The board of directors of Warner Bros. Discovery (WBD) earlier formally sent a letter to shareholders, clearly stating its rejection of Paramount's proposal.All-cash takeover offerWarner Bros. believes that while Paramount's offer is higher on paper, Netflix's proposal has "superior and more certain value." They also strongly recommend that shareholders support the original Netflix merger proposal.
Cash is good, but Netflix stock is even better?
According to a statement by Samuel Di Piazza, chairman of the board of Warner Bros. Discovery, Paramount's all-cash offer of $30 per share was deemed "inadequate" and carries significant risks.
Warner Bros.' concerns about this exploration mainly stem from two points:
• Lack of transparency regarding funding sources: Paramount claims the deal is fully backed by Oracle founder and one of the world's richest men, Larry Ellison, but Warner Bros. Discovery's board of directors points out that the trust structure it relies on is "opaque and revocable," and its assets and liabilities are subject to change at any time.
• Difference in growth potential: In contrast, Netflix's offer of approximately $27.75 (in cash and stock) is slightly lower on paper, but Warner Bros. is optimistic about Netflix's stock price surging 600% from mid-2022 to mid-2025. Coupled with its market capitalization of over $4000 billion, Warner Bros. believes that holding Netflix stock is more secure for shareholders' long-term interests.

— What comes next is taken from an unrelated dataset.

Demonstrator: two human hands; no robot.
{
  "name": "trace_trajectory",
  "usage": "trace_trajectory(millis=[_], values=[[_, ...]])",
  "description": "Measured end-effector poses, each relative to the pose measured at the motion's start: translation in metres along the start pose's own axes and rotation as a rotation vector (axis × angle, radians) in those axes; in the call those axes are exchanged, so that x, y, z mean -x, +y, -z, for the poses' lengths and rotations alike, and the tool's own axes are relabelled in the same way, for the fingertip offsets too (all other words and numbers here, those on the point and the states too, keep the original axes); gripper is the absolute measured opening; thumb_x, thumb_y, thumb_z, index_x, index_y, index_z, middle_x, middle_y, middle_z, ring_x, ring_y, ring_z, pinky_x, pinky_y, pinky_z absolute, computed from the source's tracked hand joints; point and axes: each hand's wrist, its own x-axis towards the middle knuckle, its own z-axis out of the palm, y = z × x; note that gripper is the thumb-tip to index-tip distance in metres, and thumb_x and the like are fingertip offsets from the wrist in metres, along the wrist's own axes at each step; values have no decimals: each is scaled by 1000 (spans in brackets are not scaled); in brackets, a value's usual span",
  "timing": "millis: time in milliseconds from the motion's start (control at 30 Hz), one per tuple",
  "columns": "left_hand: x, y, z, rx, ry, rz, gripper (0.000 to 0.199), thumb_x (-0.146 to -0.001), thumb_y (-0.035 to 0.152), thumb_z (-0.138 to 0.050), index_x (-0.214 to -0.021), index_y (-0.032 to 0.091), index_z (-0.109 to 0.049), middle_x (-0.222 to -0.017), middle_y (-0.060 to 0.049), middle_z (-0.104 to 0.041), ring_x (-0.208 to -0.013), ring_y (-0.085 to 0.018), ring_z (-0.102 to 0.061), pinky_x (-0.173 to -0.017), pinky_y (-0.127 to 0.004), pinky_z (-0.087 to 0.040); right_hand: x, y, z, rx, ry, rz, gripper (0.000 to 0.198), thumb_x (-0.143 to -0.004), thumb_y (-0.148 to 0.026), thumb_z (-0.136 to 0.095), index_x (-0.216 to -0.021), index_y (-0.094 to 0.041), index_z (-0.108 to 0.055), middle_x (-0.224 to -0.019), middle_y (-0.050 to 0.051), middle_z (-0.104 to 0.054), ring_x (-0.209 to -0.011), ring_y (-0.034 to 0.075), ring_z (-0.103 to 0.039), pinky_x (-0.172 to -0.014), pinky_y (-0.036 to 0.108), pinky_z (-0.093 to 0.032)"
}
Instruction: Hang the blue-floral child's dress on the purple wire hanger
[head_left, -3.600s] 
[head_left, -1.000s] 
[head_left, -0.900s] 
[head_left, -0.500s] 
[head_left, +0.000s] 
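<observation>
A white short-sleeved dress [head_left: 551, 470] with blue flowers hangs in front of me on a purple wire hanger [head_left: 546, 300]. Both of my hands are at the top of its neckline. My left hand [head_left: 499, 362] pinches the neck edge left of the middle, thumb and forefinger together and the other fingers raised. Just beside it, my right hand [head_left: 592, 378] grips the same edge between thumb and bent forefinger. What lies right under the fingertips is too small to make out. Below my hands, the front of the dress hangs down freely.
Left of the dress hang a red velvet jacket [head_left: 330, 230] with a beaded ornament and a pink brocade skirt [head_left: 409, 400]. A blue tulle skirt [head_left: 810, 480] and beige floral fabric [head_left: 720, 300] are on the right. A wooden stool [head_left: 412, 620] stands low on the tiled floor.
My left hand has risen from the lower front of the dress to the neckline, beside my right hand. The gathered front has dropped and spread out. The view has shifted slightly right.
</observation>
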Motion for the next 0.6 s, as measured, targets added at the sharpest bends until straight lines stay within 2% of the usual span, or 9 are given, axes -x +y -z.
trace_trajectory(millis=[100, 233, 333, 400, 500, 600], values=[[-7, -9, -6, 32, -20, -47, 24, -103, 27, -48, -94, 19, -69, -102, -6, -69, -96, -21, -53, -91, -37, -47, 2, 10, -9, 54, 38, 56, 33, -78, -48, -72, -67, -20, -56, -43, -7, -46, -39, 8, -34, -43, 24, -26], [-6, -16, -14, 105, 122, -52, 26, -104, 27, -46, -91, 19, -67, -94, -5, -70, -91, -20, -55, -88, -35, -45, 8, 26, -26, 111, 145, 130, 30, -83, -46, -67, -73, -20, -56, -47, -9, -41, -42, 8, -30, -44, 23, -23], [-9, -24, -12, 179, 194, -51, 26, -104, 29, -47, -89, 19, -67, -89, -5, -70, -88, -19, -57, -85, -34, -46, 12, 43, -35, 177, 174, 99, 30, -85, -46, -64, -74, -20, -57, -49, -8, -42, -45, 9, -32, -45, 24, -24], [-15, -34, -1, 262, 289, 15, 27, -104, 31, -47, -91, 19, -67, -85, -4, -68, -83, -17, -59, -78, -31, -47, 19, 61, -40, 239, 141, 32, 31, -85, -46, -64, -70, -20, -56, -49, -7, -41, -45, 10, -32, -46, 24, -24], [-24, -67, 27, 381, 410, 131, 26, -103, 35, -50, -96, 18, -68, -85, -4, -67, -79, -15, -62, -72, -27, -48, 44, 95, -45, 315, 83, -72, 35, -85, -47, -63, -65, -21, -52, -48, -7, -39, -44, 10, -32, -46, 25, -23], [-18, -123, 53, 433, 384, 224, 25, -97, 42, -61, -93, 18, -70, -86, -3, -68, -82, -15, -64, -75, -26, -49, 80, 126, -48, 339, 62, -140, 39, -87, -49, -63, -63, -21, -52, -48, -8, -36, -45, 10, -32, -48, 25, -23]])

Key difference: Do we need the burden of "cable TV"?
The structural differences between these two offers also reflect the current state of the media industry.
• Paramount Plan:They want to acquire the entire Warner Bros. Exploration, including Warner Bros. Pictures, HBO, and cable television network assets such as CNN and TNT.
• Netflix's solution:The strategy adopted was to "weed out the dross and keep the essence," focusing only on Warner Bros.' film studios, HBO and HBO Max streaming services, excluding the shrinking cable television assets.
Regarding regulatory risks, while Paramount claims its proposal is more likely to pass scrutiny, and the Ellison family has a good relationship with US President Trump, Warner Bros. believes the regulatory risks faced by both are not significantly different. Netflix co-CEO Ted Sarandos has also been actively lobbying Trump recently and has received positive feedback, indicating that political factors are not necessarily one-sided.
Did the Ellison family know they would be rejected? This suggests it wasn't their final offer.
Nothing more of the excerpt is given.